• Exercise:
Every line of the data below should be repeated exactly, and no picture should be copied.

%%

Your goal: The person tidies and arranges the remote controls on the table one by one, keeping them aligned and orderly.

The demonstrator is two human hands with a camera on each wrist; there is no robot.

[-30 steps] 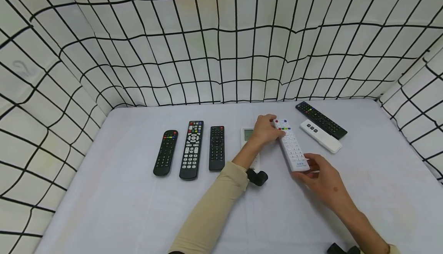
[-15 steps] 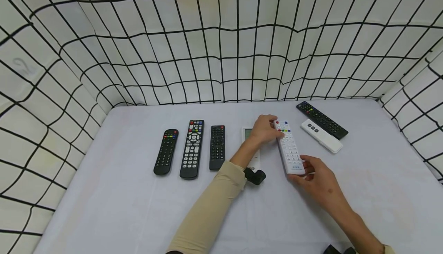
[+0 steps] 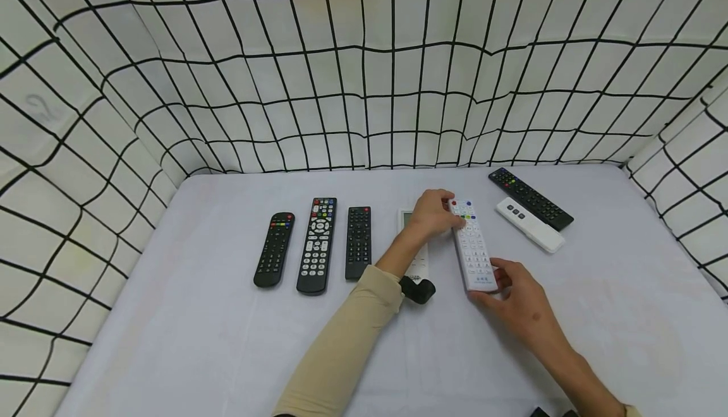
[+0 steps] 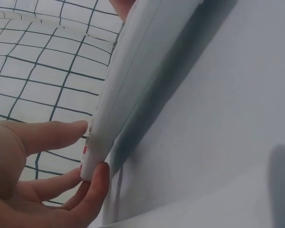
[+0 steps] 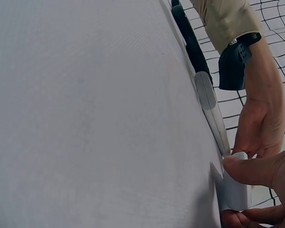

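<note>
A white remote control (image 3: 476, 256) with many buttons, some coloured at its far end, lies between both hands at centre right. My left hand (image 3: 433, 213) pinches its far end, thumb over the button side and fingers at the tip. Its near end is gripped by my right hand (image 3: 520, 306), thumb on one side and fingers on the other. In the left wrist view the remote's side (image 4: 128, 85) shows, with a shadow along the cloth under it. Another white remote with a small screen (image 3: 419, 266) lies partly hidden beneath my left forearm.
On the left, three black remotes stand in a row: a short one (image 3: 274, 249), a longer one (image 3: 316, 246) and a slim one (image 3: 358, 243). To the right lie a black remote (image 3: 531, 199) and a small white one (image 3: 530, 225), side by side. Black-and-white grid cloth (image 3: 375, 76) walls the table.
The near end of the held white remote has swung left and toward me with my right hand, so the remote stands straighter. My left hand has hardly moved.
</note>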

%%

• Task solution:
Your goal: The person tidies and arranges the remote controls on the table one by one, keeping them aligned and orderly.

The demonstrator is two human hands with a camera on each wrist; there is no robot.

[-30 steps] 
[-15 steps] 
[+0 steps] 
[+0 steps] 
[+0 steps] 

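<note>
A white remote control (image 3: 476, 256) with many buttons, some coloured at its far end, lies between both hands at centre right. My left hand (image 3: 433, 213) pinches its far end, thumb over the button side and fingers at the tip. Its near end is gripped by my right hand (image 3: 520, 306), thumb on one side and fingers on the other. In the left wrist view the remote's side (image 4: 128, 85) shows, with a shadow along the cloth under it. Another white remote with a small screen (image 3: 419, 266) lies partly hidden beneath my left forearm.
On the left, three black remotes stand in a row: a short one (image 3: 274, 249), a longer one (image 3: 316, 246) and a slim one (image 3: 358, 243). To the right lie a black remote (image 3: 531, 199) and a small white one (image 3: 530, 225), side by side. Black-and-white grid cloth (image 3: 375, 76) walls the table.
The near end of the held white remote has swung left and toward me with my right hand, so the remote stands straighter. My left hand has hardly moved.
</note>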

This completes the output.